> **Directions**:
Scan the material below for the word "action", then copy every line in which it appears.
================================
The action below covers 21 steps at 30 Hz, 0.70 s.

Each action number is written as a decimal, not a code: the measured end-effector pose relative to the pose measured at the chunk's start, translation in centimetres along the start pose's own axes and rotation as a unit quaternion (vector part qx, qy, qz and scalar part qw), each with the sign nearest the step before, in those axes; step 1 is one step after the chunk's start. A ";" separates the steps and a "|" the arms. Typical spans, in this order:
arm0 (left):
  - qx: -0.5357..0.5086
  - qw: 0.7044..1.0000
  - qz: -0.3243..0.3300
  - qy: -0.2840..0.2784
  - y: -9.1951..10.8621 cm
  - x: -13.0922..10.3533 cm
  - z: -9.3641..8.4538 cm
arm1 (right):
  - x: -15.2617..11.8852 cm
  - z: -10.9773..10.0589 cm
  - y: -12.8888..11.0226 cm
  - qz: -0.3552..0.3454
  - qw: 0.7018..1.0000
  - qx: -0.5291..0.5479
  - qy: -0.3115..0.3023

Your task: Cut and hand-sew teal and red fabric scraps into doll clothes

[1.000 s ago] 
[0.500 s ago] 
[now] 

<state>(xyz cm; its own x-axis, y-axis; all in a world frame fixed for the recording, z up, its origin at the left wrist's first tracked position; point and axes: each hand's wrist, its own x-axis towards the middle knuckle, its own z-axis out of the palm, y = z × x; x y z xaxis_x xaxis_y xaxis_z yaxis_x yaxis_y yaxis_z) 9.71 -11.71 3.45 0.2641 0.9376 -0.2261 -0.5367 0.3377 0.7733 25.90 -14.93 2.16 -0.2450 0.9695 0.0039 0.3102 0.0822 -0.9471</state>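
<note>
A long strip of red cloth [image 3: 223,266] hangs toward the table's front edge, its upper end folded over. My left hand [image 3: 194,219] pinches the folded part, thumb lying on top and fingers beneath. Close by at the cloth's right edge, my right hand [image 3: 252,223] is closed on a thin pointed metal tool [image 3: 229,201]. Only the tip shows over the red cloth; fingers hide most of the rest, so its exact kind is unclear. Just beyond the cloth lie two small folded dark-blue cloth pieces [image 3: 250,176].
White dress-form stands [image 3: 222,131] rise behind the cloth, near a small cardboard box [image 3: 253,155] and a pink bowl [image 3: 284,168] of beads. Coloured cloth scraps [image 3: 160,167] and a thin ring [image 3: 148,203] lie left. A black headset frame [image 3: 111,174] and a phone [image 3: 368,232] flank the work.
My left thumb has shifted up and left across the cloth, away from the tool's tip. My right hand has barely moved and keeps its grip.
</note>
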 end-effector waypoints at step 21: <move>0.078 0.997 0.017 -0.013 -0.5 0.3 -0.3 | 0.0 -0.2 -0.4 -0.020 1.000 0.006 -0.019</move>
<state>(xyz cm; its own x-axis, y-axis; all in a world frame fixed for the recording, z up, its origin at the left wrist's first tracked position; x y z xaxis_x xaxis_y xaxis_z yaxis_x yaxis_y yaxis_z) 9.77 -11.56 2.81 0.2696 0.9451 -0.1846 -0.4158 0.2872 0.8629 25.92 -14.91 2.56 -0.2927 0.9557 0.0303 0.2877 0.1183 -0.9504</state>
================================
> **Response to the exercise**:
The action below covers 21 steps at 30 Hz, 0.70 s.
Each action number is written as a decimal, not a code: the measured end-effector pose relative to the pose measured at the chunk's start, translation in centimetres along the start pose's own axes and rotation as a unit quaternion (vector part qx, qy, qz and scalar part qw), each with the sign nearest the step before, in those axes; step 1 is one step after the chunk's start. A ";" separates the steps and a "|" the arms. Typical spans, in this order:

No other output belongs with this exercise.